Yes, that is a title of a real, current legal case and controversy.

(And, no, the links in this post are not spam… mostly gambling news sites seem to be reporting on this.)

The Governor of Kentucky, through his Justice and Public Safety Cabinet, has moved in court to have 141 gambling-related domain names transferred to the Kentucky state government, partially because other legal gambling operations in Kentucky, like horseracing, lose revenue to online gaming.

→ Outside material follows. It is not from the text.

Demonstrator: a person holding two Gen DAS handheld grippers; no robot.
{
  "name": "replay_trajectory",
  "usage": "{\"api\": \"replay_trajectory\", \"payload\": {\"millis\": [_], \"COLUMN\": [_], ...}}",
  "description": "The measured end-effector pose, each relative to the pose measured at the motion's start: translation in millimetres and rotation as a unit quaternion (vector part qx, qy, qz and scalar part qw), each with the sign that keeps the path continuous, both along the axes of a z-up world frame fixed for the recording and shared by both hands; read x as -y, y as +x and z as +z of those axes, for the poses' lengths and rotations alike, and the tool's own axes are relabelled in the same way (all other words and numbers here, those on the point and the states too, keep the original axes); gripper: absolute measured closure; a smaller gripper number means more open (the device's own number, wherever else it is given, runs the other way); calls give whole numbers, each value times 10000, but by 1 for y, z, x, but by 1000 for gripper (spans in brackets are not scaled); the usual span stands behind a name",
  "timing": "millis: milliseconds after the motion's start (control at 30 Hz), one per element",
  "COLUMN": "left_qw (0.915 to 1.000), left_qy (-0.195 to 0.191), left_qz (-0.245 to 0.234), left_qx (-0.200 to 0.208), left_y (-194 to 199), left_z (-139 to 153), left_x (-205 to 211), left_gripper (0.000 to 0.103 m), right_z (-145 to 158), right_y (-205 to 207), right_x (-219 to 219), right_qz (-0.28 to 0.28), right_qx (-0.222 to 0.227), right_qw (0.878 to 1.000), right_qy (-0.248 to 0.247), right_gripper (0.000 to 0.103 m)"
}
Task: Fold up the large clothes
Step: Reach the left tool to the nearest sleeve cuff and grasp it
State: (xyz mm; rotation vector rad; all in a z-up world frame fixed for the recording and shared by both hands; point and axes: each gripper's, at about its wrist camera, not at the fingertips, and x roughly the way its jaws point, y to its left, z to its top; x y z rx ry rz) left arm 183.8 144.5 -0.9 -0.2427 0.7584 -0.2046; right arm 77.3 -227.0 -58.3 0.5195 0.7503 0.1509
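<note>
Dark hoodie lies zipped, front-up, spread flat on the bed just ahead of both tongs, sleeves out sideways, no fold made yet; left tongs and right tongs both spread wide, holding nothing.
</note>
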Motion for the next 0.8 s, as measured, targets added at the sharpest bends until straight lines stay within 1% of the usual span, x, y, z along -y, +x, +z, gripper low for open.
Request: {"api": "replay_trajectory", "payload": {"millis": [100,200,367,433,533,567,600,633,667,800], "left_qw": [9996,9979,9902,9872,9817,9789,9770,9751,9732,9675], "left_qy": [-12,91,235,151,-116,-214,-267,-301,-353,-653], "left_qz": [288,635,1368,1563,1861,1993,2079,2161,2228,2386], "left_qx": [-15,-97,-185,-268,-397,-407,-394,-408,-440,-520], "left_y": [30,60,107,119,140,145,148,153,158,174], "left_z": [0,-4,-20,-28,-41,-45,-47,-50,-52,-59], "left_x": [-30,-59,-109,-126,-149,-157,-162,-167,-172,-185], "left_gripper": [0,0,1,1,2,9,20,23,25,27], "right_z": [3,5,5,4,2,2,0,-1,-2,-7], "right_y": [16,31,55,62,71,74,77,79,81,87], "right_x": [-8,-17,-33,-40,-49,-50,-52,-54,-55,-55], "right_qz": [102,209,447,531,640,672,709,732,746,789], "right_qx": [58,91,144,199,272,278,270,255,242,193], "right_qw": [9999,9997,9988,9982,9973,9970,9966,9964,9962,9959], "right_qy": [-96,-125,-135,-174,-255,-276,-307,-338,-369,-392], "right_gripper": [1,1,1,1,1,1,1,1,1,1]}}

Yes, you read that right: by allegedly violating KY law, the state can move to have property used in these unlawful acts transferred to the state. In this case, the “property” in question is the domain names themselves.

This case is definitely novel in the realm of cyberlaw, but also is a bit controversial for how it originally proceeded. At first, the state met with the judge in a unilateral hearing where the judge granted a seizure order directing the registrars of each domain name to transfer the domain name to the state of Kentucky (a few registrars transferred the domain names immediately upon receiving the order). The judge also then established a date for a forfeiture hearing (think of it as a last chance opportunity for affected parties to appear and dispute the seizure of their property). A phalanx of attorneys for various gambling outfits (presumably, see below) as well as industry and players associations showed up to this original hearing. The judge decided to accept briefing on the various issues presented; his order was due on Wednesday but was delayed until yesterday due to a computer glitch.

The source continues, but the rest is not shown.